TASK TO COMPLETE — Your answer must contain each line of the data, copied exactly.

GIVEN MATERIAL —
********

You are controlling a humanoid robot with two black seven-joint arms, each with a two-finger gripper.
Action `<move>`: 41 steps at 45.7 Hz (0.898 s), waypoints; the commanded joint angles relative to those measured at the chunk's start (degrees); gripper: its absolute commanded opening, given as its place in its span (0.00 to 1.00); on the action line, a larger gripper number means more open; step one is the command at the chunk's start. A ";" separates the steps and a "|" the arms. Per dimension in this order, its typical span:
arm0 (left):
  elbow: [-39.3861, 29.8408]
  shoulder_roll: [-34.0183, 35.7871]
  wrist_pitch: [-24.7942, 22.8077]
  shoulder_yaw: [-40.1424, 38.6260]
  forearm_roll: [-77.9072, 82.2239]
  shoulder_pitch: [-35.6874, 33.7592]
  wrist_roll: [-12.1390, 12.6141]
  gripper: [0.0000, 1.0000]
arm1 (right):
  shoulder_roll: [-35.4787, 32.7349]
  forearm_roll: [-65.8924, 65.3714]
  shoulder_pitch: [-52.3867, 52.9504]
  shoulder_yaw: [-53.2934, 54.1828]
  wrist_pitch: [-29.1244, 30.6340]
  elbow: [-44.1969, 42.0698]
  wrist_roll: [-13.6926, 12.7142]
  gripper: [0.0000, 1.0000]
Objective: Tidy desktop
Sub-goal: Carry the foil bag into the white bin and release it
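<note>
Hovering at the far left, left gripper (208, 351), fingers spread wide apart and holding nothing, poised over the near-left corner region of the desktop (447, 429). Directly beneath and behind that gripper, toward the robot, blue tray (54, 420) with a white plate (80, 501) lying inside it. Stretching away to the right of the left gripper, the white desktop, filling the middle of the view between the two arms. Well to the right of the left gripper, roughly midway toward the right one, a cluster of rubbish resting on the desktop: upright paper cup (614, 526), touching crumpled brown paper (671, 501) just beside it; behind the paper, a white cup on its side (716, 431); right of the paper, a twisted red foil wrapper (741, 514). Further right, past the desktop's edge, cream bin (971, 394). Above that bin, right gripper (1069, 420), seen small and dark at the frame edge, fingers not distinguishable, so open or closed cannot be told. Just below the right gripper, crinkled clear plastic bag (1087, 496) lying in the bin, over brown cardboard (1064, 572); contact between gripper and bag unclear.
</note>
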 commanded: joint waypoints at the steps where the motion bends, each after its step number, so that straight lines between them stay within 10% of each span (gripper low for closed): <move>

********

WRITTEN SOLUTION —
You are controlling a humanoid robot with two black seven-joint arms, each with a two-finger gripper.
Action `<move>`: 41 steps at 45.7 Hz (0.898 s), waypoints; the commanded joint angles relative to those measured at the chunk's start (degrees); gripper: its absolute commanded opening, given as its place in its span (0.00 to 1.00); on the action line, a larger gripper number means more open; step one is the command at the chunk's start. A ";" separates the steps and a "|" the arms. Per dimension in this order, its typical span:
arm0 (left):
  elbow: [-39.3861, 29.8408]
  shoulder_roll: [-34.0183, 35.7871]
  wrist_pitch: [-24.7942, 22.8077]
  shoulder_yaw: [-40.1424, 38.6260]
  forearm_roll: [-77.9072, 82.2239]
  shoulder_pitch: [-35.6874, 33.7592]
  wrist_roll: [-12.1390, 12.6141]
  gripper: [0.0000, 1.0000]
arm1 (right):
  shoulder_roll: [-35.4787, 32.7349]
  forearm_roll: [-65.8924, 65.3714]
  shoulder_pitch: [-52.3867, 52.9504]
  shoulder_yaw: [-53.2934, 54.1828]
  wrist_pitch: [-29.1244, 30.6340]
  elbow: [-44.1969, 42.0698]
  wrist_roll: [-13.6926, 12.7142]
  gripper: [0.0000, 1.0000]
Objective: Tidy desktop
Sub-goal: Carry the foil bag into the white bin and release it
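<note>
Hovering at the far left, left gripper (208, 351), fingers spread wide apart and holding nothing, poised over the near-left corner region of the desktop (447, 429). Directly beneath and behind that gripper, toward the robot, blue tray (54, 420) with a white plate (80, 501) lying inside it. Stretching away to the right of the left gripper, the white desktop, filling the middle of the view between the two arms. Well to the right of the left gripper, roughly midway toward the right one, a cluster of rubbish resting on the desktop: upright paper cup (614, 526), touching crumpled brown paper (671, 501) just beside it; behind the paper, a white cup on its side (716, 431); right of the paper, a twisted red foil wrapper (741, 514). Further right, past the desktop's edge, cream bin (971, 394). Above that bin, right gripper (1069, 420), seen small and dark at the frame edge, fingers not distinguishable, so open or closed cannot be told. Just below the right gripper, crinkled clear plastic bag (1087, 496) lying in the bin, over brown cardboard (1064, 572); contact between gripper and bag unclear.
</note>
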 commanded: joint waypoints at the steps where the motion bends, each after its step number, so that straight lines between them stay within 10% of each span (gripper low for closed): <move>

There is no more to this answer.